■ What is needed
Copy out the lines of the records below, and only those lines, from the one with "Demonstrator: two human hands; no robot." through the one with "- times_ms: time", exactly as they appear.

■ Data
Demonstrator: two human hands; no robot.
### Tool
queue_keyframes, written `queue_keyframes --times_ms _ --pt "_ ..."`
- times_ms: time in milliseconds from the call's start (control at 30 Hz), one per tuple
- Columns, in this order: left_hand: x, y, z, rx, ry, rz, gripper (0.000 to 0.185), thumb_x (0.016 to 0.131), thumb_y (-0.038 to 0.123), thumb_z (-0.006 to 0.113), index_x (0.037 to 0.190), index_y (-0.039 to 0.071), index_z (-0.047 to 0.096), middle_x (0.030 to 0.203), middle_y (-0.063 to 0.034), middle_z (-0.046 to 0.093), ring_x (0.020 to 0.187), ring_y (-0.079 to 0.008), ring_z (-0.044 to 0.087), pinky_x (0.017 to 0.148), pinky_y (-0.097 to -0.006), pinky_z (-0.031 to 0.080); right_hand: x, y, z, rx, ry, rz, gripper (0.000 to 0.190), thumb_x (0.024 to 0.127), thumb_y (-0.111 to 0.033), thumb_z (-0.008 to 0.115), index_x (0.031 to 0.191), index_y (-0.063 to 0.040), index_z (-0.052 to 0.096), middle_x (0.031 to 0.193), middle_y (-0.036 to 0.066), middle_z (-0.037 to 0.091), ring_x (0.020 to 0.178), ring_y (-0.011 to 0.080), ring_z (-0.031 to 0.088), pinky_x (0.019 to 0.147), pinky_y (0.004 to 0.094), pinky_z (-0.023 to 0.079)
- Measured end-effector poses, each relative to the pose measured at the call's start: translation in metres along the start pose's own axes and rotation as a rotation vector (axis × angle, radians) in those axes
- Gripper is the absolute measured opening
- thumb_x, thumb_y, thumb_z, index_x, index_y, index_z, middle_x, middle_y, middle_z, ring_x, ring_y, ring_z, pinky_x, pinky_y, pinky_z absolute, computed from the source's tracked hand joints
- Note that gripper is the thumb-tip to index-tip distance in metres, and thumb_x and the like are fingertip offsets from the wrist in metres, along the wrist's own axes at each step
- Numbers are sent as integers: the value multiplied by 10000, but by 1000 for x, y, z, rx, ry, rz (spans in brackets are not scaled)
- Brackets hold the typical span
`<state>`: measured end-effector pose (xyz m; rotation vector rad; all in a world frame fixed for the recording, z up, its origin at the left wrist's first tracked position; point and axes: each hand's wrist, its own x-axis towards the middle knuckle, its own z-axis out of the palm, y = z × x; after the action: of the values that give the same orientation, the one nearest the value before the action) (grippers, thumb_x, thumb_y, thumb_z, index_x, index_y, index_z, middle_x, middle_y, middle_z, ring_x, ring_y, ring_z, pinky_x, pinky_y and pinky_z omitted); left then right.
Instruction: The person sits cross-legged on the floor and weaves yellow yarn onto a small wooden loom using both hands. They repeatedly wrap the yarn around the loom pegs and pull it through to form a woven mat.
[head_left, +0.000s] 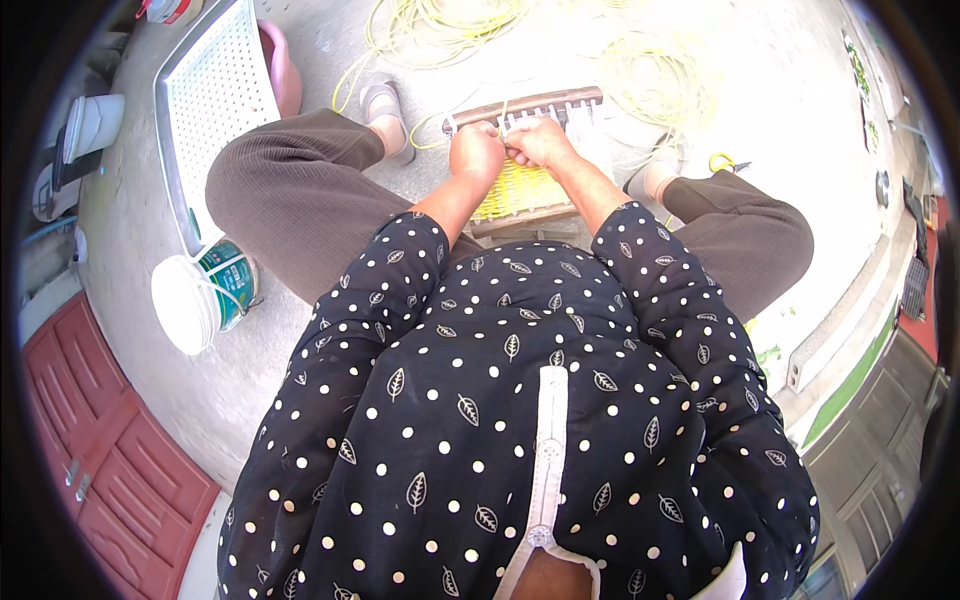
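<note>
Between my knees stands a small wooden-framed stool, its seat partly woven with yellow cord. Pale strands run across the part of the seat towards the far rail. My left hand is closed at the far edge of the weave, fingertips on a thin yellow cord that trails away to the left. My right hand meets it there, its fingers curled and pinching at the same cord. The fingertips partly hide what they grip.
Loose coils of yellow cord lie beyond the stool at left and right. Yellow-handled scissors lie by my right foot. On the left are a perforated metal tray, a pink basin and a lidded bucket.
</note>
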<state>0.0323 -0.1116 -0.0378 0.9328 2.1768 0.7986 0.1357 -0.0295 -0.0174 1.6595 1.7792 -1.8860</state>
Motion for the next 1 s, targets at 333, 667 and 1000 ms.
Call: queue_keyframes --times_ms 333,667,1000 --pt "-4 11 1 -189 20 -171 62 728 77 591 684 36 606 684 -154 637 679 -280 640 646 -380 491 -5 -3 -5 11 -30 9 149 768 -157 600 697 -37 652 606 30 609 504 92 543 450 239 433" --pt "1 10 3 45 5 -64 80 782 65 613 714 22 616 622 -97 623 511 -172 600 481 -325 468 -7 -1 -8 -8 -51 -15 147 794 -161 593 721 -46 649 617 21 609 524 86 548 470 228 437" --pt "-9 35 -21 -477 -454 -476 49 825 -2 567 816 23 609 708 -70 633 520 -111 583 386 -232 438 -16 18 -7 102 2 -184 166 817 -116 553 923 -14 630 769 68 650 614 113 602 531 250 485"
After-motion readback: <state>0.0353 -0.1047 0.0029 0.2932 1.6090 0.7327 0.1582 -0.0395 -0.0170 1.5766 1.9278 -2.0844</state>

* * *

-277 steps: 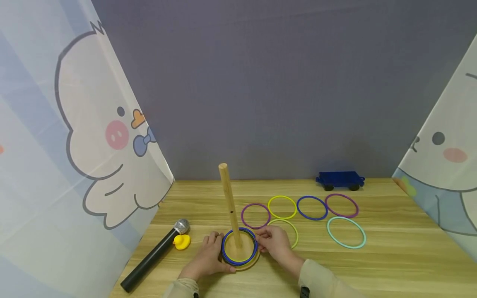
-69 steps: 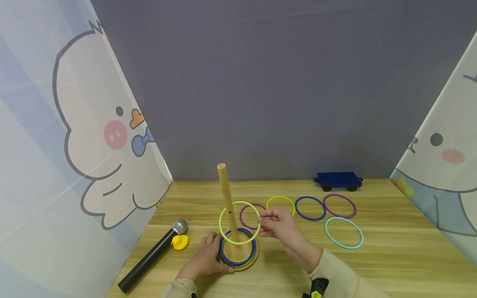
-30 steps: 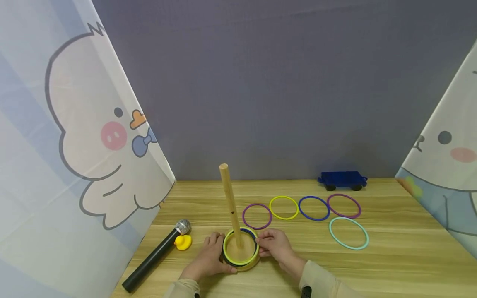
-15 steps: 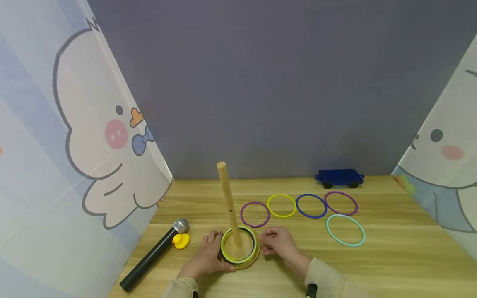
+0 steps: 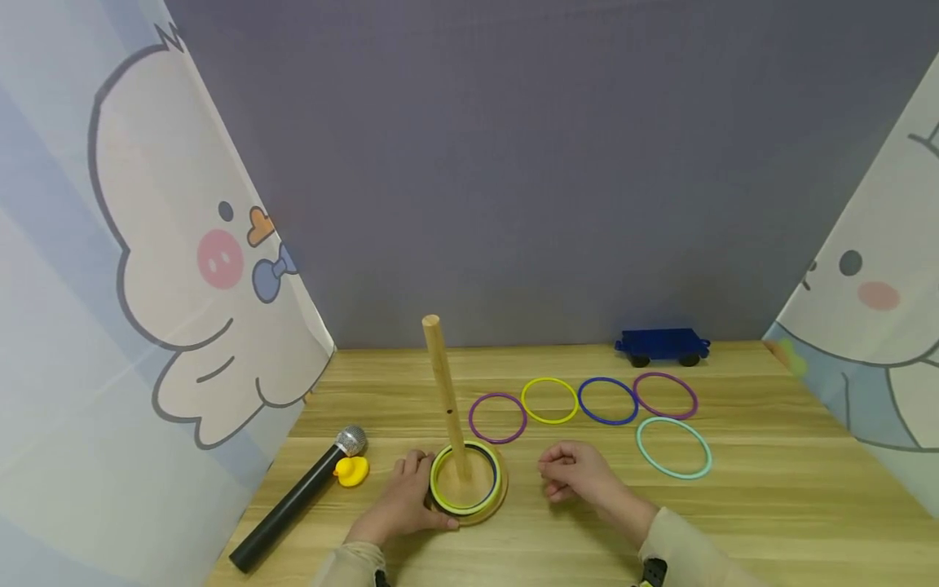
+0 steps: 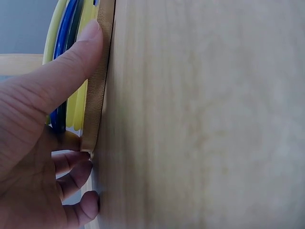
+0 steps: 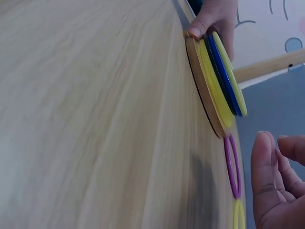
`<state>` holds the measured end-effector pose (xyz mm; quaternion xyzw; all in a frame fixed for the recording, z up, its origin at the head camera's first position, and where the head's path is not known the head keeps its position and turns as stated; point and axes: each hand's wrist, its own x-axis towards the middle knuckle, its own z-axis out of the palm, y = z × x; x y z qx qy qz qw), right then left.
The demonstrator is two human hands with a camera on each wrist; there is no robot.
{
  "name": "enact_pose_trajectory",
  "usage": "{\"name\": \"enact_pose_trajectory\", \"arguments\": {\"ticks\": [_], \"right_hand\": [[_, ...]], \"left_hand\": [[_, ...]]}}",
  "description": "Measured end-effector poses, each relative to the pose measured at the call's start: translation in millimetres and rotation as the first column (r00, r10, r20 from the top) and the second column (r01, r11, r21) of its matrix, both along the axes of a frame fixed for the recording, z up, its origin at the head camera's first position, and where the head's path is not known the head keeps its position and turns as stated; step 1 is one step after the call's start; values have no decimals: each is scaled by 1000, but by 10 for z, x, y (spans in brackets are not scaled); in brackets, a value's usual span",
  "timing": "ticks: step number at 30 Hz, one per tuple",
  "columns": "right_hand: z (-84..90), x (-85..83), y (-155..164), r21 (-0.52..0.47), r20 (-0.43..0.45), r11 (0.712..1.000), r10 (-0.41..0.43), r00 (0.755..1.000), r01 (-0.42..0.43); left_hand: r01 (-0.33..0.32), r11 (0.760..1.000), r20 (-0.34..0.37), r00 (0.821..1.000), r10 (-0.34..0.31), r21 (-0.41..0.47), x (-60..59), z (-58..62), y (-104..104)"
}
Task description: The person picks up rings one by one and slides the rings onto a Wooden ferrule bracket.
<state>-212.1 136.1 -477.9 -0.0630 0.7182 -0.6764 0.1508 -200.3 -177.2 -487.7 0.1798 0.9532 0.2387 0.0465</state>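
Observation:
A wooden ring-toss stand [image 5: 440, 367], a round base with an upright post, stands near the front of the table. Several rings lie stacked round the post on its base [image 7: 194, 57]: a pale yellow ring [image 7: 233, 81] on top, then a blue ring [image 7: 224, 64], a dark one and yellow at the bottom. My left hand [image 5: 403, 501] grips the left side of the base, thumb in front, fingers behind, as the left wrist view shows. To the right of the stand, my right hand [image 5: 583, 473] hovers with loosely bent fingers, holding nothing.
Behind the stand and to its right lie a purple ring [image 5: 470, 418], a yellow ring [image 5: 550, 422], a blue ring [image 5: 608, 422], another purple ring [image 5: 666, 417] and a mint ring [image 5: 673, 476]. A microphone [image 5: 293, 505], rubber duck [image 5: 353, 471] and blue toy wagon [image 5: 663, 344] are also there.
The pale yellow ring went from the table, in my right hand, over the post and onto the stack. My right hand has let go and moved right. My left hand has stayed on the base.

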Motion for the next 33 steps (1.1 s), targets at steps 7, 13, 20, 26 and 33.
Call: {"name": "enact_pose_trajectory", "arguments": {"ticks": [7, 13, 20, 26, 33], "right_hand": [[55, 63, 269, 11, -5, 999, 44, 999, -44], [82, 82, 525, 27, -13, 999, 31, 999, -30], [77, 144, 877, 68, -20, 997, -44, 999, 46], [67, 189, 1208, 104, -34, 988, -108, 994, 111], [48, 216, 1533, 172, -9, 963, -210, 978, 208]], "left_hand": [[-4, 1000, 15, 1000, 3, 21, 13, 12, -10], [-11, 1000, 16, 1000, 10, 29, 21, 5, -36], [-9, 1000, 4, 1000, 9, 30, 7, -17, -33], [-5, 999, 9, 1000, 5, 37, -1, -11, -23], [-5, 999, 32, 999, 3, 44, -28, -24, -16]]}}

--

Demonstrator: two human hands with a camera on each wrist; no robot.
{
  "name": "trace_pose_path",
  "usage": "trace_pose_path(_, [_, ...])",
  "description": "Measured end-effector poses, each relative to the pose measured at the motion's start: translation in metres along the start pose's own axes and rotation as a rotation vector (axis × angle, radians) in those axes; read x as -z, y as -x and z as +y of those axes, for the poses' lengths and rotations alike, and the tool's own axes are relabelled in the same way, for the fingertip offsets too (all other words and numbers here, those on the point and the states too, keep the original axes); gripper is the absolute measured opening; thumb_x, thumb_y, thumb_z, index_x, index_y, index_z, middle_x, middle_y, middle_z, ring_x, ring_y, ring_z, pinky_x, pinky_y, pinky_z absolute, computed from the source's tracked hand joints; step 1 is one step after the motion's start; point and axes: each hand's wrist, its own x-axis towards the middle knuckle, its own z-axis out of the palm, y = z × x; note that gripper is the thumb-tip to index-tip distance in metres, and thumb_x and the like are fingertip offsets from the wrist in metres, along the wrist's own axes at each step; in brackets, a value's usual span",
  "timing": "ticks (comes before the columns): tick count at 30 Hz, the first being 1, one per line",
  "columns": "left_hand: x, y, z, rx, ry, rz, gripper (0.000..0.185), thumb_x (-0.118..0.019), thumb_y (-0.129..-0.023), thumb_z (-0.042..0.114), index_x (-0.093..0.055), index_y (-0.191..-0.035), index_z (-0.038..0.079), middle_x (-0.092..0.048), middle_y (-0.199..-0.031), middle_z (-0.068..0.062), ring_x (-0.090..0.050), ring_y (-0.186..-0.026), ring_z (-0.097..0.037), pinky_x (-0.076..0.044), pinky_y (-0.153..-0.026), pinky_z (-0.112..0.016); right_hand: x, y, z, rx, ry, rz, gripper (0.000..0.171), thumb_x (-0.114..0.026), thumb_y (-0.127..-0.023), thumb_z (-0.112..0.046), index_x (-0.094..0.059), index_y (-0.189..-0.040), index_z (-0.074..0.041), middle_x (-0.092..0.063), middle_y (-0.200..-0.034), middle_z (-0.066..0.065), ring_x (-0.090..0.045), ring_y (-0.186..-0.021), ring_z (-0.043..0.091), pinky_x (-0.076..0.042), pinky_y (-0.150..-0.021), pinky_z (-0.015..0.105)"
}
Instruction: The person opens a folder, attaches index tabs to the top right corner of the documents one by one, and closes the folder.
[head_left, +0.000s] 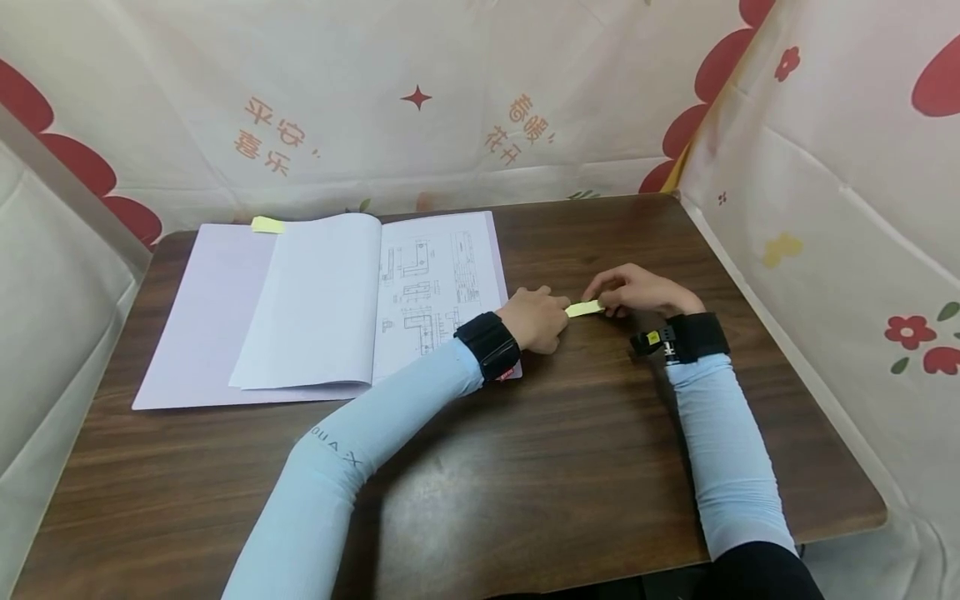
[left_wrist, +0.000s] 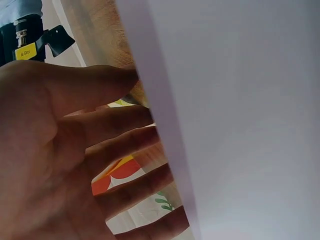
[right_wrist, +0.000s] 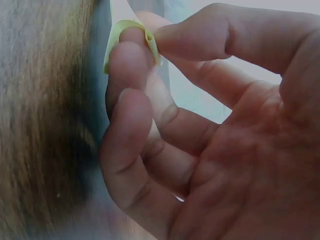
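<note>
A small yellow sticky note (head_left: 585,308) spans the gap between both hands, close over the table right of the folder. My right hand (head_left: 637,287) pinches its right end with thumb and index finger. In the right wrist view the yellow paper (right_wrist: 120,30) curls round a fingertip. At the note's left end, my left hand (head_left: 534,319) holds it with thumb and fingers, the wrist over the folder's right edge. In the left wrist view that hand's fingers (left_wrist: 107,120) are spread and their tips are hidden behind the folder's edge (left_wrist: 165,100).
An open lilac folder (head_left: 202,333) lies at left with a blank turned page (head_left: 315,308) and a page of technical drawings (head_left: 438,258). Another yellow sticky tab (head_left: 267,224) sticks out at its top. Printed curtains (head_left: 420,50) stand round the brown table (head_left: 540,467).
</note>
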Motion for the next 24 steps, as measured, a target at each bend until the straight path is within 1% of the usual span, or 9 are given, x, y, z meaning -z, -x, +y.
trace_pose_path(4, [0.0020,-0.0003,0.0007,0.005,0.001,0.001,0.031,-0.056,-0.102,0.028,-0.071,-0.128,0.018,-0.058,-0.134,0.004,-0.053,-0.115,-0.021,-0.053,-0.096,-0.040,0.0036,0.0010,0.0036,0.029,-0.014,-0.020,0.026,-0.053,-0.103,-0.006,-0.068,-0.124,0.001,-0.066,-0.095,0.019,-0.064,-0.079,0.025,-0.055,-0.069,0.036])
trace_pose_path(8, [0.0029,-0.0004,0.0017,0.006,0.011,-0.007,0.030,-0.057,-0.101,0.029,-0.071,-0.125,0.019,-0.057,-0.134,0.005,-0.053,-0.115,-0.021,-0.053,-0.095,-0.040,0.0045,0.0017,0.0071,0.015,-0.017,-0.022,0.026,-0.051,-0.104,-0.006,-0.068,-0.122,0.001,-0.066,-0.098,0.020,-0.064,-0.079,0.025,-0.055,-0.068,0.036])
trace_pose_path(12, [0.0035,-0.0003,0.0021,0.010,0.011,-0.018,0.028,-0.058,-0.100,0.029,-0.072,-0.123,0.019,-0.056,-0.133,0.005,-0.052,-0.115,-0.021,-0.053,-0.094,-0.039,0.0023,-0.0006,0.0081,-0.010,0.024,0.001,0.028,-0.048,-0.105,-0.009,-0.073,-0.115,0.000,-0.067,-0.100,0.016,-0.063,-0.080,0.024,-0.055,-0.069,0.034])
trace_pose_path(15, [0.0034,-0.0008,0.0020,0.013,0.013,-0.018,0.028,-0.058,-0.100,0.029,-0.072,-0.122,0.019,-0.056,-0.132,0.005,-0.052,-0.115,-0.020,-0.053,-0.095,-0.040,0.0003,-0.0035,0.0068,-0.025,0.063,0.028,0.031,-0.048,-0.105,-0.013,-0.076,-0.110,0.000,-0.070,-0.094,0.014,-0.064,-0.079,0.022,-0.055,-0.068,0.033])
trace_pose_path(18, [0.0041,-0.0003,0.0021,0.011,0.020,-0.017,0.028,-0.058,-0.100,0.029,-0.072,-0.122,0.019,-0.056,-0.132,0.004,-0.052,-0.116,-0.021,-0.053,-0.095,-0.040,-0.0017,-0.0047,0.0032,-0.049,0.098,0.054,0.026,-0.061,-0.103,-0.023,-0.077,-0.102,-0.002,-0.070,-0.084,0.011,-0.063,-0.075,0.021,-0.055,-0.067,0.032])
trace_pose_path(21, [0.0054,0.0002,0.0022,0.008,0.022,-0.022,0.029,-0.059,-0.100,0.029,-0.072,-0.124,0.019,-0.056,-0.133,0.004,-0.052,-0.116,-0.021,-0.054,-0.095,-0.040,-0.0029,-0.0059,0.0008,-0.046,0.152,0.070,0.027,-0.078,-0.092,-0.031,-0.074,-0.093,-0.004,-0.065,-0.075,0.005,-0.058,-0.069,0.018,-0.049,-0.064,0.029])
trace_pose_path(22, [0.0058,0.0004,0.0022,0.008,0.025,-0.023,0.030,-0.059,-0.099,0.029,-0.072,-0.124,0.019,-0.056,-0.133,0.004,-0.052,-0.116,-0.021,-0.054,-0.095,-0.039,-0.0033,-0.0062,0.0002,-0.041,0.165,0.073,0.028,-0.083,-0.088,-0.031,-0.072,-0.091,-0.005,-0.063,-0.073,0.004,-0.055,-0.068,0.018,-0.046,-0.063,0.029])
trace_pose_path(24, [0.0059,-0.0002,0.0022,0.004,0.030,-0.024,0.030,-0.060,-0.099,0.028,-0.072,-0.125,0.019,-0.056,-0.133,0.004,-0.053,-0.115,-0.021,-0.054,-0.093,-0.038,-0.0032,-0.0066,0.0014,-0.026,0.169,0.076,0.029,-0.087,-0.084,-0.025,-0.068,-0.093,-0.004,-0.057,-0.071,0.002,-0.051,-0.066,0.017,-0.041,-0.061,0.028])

■ Result of the task
Demonstrator: two human hands; no robot.
### Tool
queue_keyframes, written `queue_keyframes --times_ms _ --pt "_ ..."`
- times_ms: time in milliseconds from the call's start (control at 30 Hz), one per tuple

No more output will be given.